◆ **Work to complete**: Please print the full listing exactly.

◆ **Recorded information**:
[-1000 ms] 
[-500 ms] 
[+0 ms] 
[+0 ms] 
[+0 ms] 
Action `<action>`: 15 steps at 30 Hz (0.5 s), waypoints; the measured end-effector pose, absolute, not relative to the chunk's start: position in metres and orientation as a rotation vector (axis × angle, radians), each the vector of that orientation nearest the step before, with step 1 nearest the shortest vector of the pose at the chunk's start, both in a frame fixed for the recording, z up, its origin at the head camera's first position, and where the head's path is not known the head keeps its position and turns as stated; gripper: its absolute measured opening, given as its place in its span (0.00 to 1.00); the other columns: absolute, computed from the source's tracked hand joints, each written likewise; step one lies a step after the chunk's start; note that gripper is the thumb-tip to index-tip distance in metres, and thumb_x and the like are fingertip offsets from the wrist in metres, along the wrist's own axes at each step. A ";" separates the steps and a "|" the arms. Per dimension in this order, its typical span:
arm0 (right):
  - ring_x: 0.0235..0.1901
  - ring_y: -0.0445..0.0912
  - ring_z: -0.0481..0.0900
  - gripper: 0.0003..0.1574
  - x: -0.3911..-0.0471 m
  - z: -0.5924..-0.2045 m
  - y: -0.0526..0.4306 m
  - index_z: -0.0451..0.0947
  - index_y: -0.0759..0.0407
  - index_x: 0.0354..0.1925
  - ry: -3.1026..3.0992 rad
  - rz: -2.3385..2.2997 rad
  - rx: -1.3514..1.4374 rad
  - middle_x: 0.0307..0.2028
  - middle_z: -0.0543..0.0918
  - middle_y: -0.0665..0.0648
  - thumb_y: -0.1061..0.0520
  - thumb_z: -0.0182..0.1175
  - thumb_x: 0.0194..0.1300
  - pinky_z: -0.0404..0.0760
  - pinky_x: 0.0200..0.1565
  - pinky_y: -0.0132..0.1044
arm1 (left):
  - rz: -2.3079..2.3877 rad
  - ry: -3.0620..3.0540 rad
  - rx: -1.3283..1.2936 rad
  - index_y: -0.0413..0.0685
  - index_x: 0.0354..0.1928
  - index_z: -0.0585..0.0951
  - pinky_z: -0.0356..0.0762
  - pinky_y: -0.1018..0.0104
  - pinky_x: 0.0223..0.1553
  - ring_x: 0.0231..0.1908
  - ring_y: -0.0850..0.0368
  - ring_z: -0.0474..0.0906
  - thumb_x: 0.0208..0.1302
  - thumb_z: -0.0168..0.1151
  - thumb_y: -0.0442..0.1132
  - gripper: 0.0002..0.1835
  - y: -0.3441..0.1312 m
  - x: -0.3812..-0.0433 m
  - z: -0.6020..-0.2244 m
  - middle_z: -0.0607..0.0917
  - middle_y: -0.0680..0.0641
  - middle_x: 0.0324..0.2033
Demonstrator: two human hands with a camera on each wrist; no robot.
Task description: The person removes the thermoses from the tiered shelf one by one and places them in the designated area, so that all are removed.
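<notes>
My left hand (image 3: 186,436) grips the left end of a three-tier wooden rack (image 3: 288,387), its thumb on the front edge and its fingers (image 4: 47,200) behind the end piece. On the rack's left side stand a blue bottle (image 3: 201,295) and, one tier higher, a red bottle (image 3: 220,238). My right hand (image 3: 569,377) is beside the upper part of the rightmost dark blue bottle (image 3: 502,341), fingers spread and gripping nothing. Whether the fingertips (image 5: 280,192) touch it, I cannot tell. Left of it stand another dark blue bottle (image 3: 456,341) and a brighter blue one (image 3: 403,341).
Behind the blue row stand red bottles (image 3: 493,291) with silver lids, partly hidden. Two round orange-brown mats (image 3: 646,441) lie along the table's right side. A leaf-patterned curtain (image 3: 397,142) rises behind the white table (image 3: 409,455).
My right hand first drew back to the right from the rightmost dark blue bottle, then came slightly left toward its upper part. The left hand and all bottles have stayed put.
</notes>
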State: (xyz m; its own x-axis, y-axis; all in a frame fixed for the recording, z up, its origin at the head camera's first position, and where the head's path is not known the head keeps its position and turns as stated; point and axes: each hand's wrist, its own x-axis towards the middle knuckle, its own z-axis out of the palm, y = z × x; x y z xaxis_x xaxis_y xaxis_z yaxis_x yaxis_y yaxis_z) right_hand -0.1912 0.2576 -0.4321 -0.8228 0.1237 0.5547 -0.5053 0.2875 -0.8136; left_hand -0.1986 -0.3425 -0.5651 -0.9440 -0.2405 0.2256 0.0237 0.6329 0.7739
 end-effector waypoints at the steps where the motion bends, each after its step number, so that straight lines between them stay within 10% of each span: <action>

◆ **Exercise result**:
[-1000 ms] 
[-500 ms] 
[+0 ms] 
[+0 ms] 
[+0 ms] 
Action `<action>`: 15 steps at 30 Hz (0.5 s), waypoints; the measured end-effector pose, absolute, not relative to the chunk's start: position in metres and orientation as a rotation vector (axis × angle, radians), each the vector of that orientation nearest the step before, with step 1 nearest the shortest vector of the pose at the chunk's start, both in a frame fixed for the recording, z up, its origin at the head camera's first position, and where the head's path is not known the head keeps its position and turns as stated; gripper: its absolute measured opening, given as its place in its span (0.00 to 1.00); the other columns: absolute, computed from the source's tracked hand joints, each written likewise; step one lies a step after the chunk's start; note that gripper is the thumb-tip to index-tip distance in metres, and thumb_x and the like are fingertip offsets from the wrist in metres, along the wrist's own axes at each step. A ";" separates the steps and a "|" the arms. Per dimension in this order, its typical span:
arm0 (right):
  - ring_x: 0.0235..0.1901
  - ring_y: -0.0445..0.0912
  - ring_z: -0.0481..0.0900
  - gripper: 0.0003..0.1574
  - x: -0.3911..-0.0471 m
  - z: -0.5924..-0.2045 m
  - y: -0.0526..0.4306 m
  - index_z: -0.0451..0.0947
  - index_y: -0.0759..0.0407
  - index_x: 0.0354..0.1925
  - ry: -3.1026..3.0992 rad
  - rz: -2.3385..2.2997 rad
  - rx: -1.3514..1.4374 rad
  - middle_x: 0.0307..0.2028
  - middle_z: -0.0543..0.0918
  - middle_y: -0.0665..0.0648
  - thumb_y: -0.1061..0.0520
  - thumb_z: -0.0182..0.1175
  - thumb_x: 0.0194..0.1300
  - pinky_z: -0.0404..0.0760
  - pinky_x: 0.0200..0.1565
  - pinky_y: -0.0132..0.1044
arm1 (left):
  - rz: -2.3079..2.3877 rad
  - ry: -3.0620..3.0540 rad
  - rx: -1.3283..1.2936 rad
  - index_y: -0.0413..0.0685
  - index_x: 0.0354..0.1928
  - index_z: -0.0585..0.0951
  - pinky_z: -0.0356..0.0762
  - pinky_y: -0.1018..0.0104
  - pinky_x: 0.0223..0.1553
  - ring_x: 0.0231..0.1908
  - ring_y: -0.0850..0.0368
  - ring_z: -0.0474..0.0906
  - thumb_x: 0.0208..0.1302
  - thumb_z: -0.0168..0.1151
  - thumb_y: -0.0442..0.1132
  - gripper: 0.0002..0.1835
  - y: -0.3441..0.1312 m
  - x: -0.3812..-0.0433 m
  - z: -0.6020..-0.2244 m
  - middle_z: -0.0607..0.0917
  - middle_y: -0.0680..0.0641
  - middle_x: 0.0324..0.2033
Demonstrator: two human hands with a camera on each wrist; no robot.
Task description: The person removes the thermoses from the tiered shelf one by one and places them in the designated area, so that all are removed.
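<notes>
My left hand (image 3: 186,436) grips the left end of a three-tier wooden rack (image 3: 288,387), its thumb on the front edge and its fingers (image 4: 47,200) behind the end piece. On the rack's left side stand a blue bottle (image 3: 201,295) and, one tier higher, a red bottle (image 3: 220,238). My right hand (image 3: 569,377) is beside the upper part of the rightmost dark blue bottle (image 3: 502,341), fingers spread and gripping nothing. Whether the fingertips (image 5: 280,192) touch it, I cannot tell. Left of it stand another dark blue bottle (image 3: 456,341) and a brighter blue one (image 3: 403,341).
Behind the blue row stand red bottles (image 3: 493,291) with silver lids, partly hidden. Two round orange-brown mats (image 3: 646,441) lie along the table's right side. A leaf-patterned curtain (image 3: 397,142) rises behind the white table (image 3: 409,455).
My right hand first drew back to the right from the rightmost dark blue bottle, then came slightly left toward its upper part. The left hand and all bottles have stayed put.
</notes>
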State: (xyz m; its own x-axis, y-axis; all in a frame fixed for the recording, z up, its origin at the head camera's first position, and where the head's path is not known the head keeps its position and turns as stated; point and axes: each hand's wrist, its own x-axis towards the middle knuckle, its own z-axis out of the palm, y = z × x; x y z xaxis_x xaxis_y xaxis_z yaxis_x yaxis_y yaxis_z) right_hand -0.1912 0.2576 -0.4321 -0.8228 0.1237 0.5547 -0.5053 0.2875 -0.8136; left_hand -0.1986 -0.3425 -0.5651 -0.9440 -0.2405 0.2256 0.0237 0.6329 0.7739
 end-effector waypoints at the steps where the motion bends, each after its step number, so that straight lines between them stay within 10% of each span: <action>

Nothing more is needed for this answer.